Pharmaceutical research and development (R & D) is one of the best examples of human ingenuity, attracting vast funding, employing brilliant minds, and deploying the most advanced technologies. Over the past century, it has enabled unprecedented advances for human health. Yet the pharmaceutical R & D system is struggling to keep up with society’s medical needs. High failure rates and prolonged research timelines for candidate drugs constitute a human tragedy, and have dramatically increased the cost of drug discovery over the last decades. More and better medicines are desperately needed at a time of global ageing and expanding populations, with new challenges such as antibiotic resistance on the horizon and many tropical infectious diseases still in need of adequate pharmaceutical solutions. To meet these challenges it is imperative that we rethink drug discovery.
‘A New Pharmaceutical Commons: Transforming Drug Discovery ’, written by Professor Chas Bountra, Dr Wen Hwa Lee, and Dr Javier Lezaun, highlights the limits of traditional R&D models focussed on secrecy and the protection of Intellectual Property (IP) rights, and offers a set of recommendations for strengthening pre-competitive and open source practices that can accelerate the race for cures to the world’s most harmful diseases.
Ahead of the launch, Professor Chas Bountra, Director of the Oxford Martin Programme on Affordable Medicines and Chief Scientist at the Structural Genomics Consortium, said: “The pharmaceutical industry has made enormous strides in the production of potential therapies and medicines. But even today, close to 90% of candidate drugs that enter Phase 1 trials fail to make it to the market place. This is a system beset by duplication of effort and hence wastage of resources. No one lab or institution can do this on its own. We must urgently pool resources and expertise, minimise duplication, explore new drug targets, biomarkers, and technologies in order to generate new, effective, and more affordable drugs for patients more quickly.”

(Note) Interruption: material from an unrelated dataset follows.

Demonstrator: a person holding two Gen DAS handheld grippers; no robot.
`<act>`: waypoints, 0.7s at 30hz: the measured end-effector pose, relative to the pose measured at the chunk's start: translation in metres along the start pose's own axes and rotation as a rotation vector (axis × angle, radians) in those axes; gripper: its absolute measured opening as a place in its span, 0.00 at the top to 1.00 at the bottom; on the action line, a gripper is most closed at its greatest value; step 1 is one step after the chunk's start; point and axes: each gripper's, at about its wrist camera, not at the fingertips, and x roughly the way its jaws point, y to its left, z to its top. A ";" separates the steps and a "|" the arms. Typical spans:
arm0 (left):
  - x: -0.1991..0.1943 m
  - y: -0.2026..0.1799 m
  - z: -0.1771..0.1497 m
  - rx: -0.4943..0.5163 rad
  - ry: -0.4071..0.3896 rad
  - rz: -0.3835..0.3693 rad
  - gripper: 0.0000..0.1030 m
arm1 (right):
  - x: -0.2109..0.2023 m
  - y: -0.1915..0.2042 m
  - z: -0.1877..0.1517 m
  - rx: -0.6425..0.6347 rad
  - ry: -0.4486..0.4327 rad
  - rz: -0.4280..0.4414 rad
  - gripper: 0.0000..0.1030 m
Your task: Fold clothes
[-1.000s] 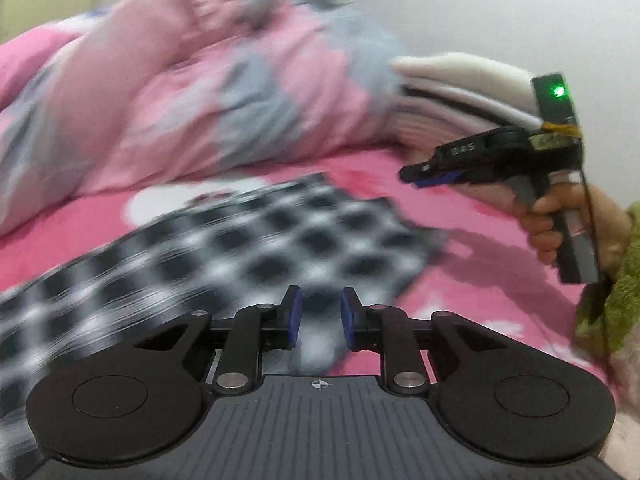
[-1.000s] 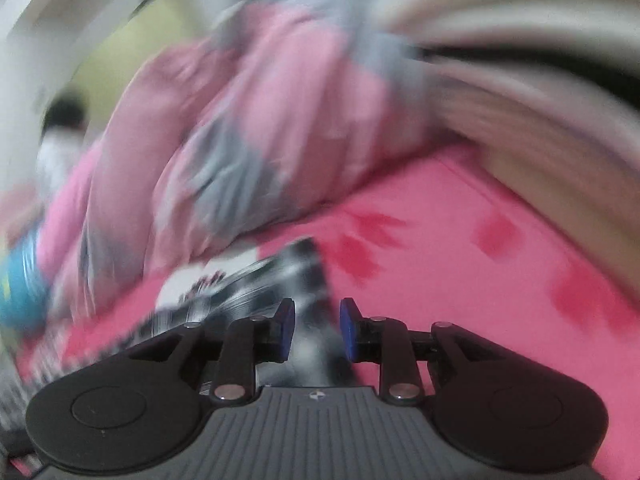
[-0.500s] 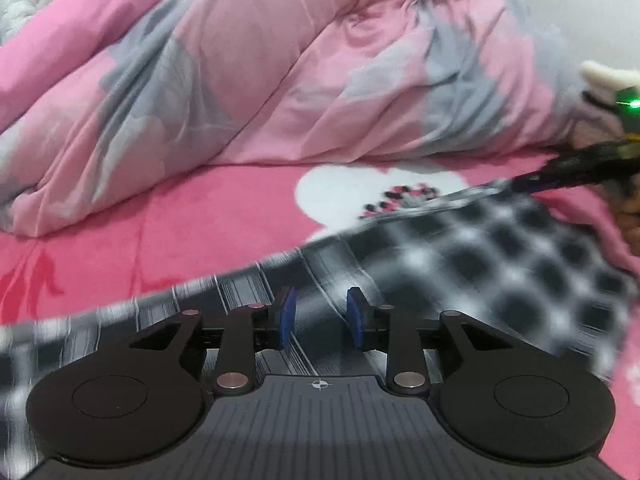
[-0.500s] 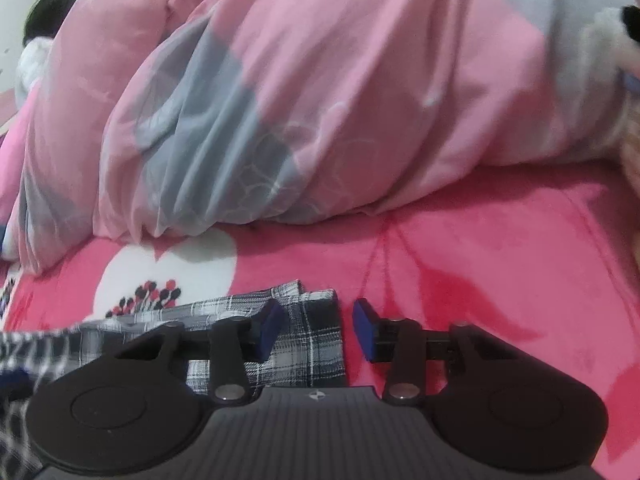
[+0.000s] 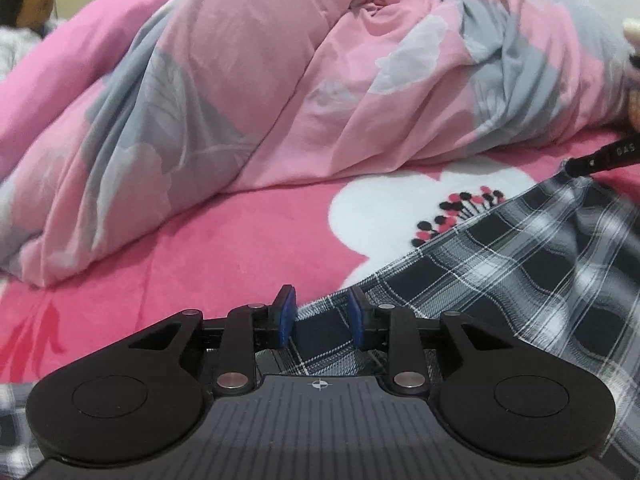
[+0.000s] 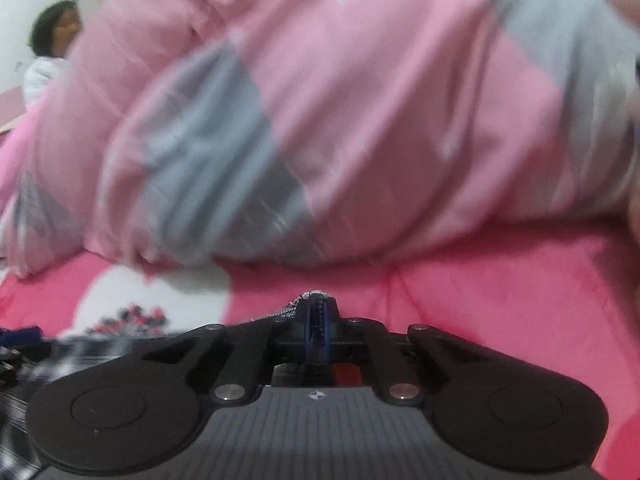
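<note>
A black-and-white plaid garment (image 5: 520, 280) lies spread on the pink bed cover, running from the right down to the lower left. My left gripper (image 5: 322, 320) hovers low over its near edge. Its blue pads stand apart with a strip of the plaid between them, and neither pad presses on it. My right gripper (image 6: 315, 320) is closing its jaws on the far corner of the plaid garment (image 6: 298, 305). Its pads meet with a bit of cloth pinched and poking out at the tips. In the left wrist view the right gripper (image 5: 572, 167) sits at that corner.
A bulky pink and grey duvet (image 5: 280, 100) is heaped along the back of the bed, just beyond the cloth. The pink bed cover (image 5: 200, 260) has a white flower print. A person (image 5: 24, 12) sits at the far left, behind the duvet.
The right gripper's jaws went from apart beside the plaid corner to shut on it. The left gripper swung left and lower along the garment's edge, and its pads stand slightly wider.
</note>
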 end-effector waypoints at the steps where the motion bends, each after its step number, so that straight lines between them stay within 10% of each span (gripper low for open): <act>1: 0.000 -0.002 0.000 0.014 -0.005 0.011 0.73 | 0.005 -0.003 -0.004 0.006 0.003 0.001 0.94; 8: -0.016 -0.007 0.005 0.038 -0.088 -0.014 0.73 | -0.036 0.014 0.010 -0.045 -0.069 -0.065 0.73; 16: 0.008 -0.037 0.005 0.153 -0.030 -0.013 0.72 | -0.006 0.092 -0.007 -0.297 0.156 0.202 0.78; 21: 0.012 -0.024 0.006 0.083 -0.021 -0.035 0.67 | -0.017 0.026 0.003 -0.140 0.088 -0.077 0.91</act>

The new paper calls for the adoption of ‘open science’ principles that would allow for a less restrictive approach to the sharing of pharmaceutical tools and data, and would re-define the role of IP in pharmaceutical R&D. It also gives examples of where this is already working successfully.
“There has been a great deal of successful experimentation with the application of pre-competitive and open source approaches to drug discovery, not least here at Oxford with the Structural Genomics Consortium, which has shown how corporate pharmaceutical resources can be pooled and used to produce IP-free science” says co-author Dr Javier Lezaun at the Institute for Science, Innovation and Society.
Dr Wen Hwa Lee expands on this: “Recent healthcare advances have been challenging what is becoming an obsolete way of working, in search of a more efficient configuration. At the centre of this soul-searching and restructuring is the matter of trust and cooperation which can be best established through open science and transparent frameworks.”
Although there is no simple one-size-fits-all solution to the challenges of the drug discovery process, the authors argue that open source R&D has the potential to have a significant impact. The paper outlines a number of recommendations aimed at enlarging and strengthening this crucial component of the drug discovery ecosystem.